== PROBLEM DESCRIPTION ==
Return the lines below exactly as they appear, please, starting with the first and ending with the one that contains "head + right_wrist".

-------- INFORMATION PROVIDED --------

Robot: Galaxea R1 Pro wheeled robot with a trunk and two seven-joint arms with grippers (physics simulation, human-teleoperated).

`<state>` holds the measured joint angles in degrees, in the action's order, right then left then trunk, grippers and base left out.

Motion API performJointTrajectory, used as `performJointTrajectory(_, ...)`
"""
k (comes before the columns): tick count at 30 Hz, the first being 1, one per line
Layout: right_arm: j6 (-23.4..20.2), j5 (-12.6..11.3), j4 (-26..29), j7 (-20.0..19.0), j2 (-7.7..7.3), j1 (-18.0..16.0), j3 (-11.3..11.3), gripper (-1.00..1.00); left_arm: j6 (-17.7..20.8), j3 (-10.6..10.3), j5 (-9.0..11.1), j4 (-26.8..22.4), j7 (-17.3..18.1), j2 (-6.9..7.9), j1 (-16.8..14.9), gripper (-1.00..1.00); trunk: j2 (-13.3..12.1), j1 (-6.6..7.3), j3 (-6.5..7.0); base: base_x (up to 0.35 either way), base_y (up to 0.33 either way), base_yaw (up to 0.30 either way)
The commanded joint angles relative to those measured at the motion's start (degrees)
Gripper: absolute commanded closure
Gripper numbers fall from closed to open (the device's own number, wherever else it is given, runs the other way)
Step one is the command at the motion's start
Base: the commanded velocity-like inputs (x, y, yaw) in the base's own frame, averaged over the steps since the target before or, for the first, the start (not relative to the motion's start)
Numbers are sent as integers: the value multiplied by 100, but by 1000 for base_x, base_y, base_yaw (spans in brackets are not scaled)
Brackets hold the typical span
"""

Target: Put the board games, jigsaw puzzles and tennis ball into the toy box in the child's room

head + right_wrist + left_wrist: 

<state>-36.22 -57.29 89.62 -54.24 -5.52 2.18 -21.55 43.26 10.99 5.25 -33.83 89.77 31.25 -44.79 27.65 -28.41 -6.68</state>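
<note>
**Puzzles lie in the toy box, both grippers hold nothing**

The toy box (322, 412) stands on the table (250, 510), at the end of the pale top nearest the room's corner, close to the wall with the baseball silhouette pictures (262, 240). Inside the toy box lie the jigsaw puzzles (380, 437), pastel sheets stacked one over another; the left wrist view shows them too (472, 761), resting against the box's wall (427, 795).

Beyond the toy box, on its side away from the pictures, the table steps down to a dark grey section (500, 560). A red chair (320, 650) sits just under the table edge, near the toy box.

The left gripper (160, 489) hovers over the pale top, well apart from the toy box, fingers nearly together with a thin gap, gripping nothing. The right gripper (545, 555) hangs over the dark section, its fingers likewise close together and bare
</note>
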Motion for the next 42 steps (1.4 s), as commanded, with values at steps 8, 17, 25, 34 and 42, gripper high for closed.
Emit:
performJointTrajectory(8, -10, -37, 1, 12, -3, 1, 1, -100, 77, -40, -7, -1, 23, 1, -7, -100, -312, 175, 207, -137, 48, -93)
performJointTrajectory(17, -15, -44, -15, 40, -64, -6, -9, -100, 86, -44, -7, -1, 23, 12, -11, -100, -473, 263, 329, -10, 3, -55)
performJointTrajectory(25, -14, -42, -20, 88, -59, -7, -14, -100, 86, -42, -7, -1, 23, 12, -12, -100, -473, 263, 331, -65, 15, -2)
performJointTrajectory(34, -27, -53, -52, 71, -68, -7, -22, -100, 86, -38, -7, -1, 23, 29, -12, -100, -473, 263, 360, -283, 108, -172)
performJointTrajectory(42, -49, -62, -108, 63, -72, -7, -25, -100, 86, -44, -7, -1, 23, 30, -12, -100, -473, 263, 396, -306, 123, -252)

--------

== SOLUTION FOR THIS PROBLEM ==
Robot: Galaxea R1 Pro wheeled robot with a trunk and two seven-joint arms with grippers (physics simulation, human-teleoperated).

`<state>` holds the measured joint angles in degrees, in the action's order, right then left then trunk, grippers and base left out.

Motion API performJointTrajectory, used as `performJointTrajectory(_, ...)`
"""
k (comes before the columns): tick count at 30 Hz, the first being 1, one per line
Layout: right_arm: j6 (-23.4..20.2), j5 (-12.6..11.3), j4 (-26..29), j7 (-20.0..19.0), j2 (-7.7..7.3), j1 (-18.0..16.0), j3 (-11.3..11.3), gripper (-1.00..1.00); left_arm: j6 (-17.7..20.8), j3 (-10.6..10.3), j5 (-9.0..11.1), j4 (-26.8..22.4), j7 (-17.3..18.1), j2 (-6.9..7.9), j1 (-16.8..14.9), gripper (-1.00..1.00); trunk: j2 (-13.3..12.1), j1 (-6.6..7.3), j3 (-6.5..7.0); base: base_x (up to 0.35 either way), base_y (up to 0.33 either way), base_yaw (up to 0.30 either way)
The commanded joint angles relative to those measured at the motion's start (degrees)
Gripper: absolute commanded closure
Gripper numbers fall from closed to open (the device's own number, wherever else it is given, runs the other way)
Step one is the command at the motion's start
Base: the commanded velocity-like inputs (x, y, yaw) in the base's own frame, averaged over the steps since the target before or, for the first, the start (not relative to the motion's start)
Numbers are sent as integers: the value multiplied by 100, but by 1000 for base_x, base_y, base_yaw (spans in brackets are not scaled)
Brackets hold the typical span
"""

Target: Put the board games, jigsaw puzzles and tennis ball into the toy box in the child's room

head + right_wrist + left_wrist: 

This output is complete, and the exercise is done.